Given data.
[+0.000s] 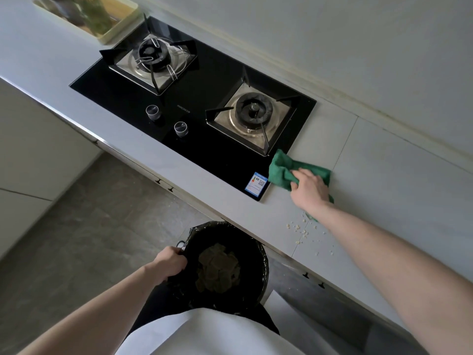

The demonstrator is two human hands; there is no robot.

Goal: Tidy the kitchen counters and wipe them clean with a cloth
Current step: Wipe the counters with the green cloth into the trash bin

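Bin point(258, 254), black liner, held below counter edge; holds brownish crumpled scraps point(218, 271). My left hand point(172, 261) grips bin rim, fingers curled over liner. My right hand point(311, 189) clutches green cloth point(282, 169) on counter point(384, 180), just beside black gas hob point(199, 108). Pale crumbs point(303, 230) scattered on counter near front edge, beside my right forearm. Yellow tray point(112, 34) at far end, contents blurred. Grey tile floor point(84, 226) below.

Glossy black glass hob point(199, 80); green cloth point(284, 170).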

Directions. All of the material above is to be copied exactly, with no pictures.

The answer.
[+0.000s] 

The demonstrator is two human hands; there is no robot.

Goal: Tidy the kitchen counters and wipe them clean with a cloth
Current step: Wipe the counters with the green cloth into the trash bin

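Bin point(258, 254), black liner, held below counter edge; holds brownish crumpled scraps point(218, 271). My left hand point(172, 261) grips bin rim, fingers curled over liner. My right hand point(311, 189) clutches green cloth point(282, 169) on counter point(384, 180), just beside black gas hob point(199, 108). Pale crumbs point(303, 230) scattered on counter near front edge, beside my right forearm. Yellow tray point(112, 34) at far end, contents blurred. Grey tile floor point(84, 226) below.

Glossy black glass hob point(199, 80); green cloth point(284, 170).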

That finishes the answer to the exercise.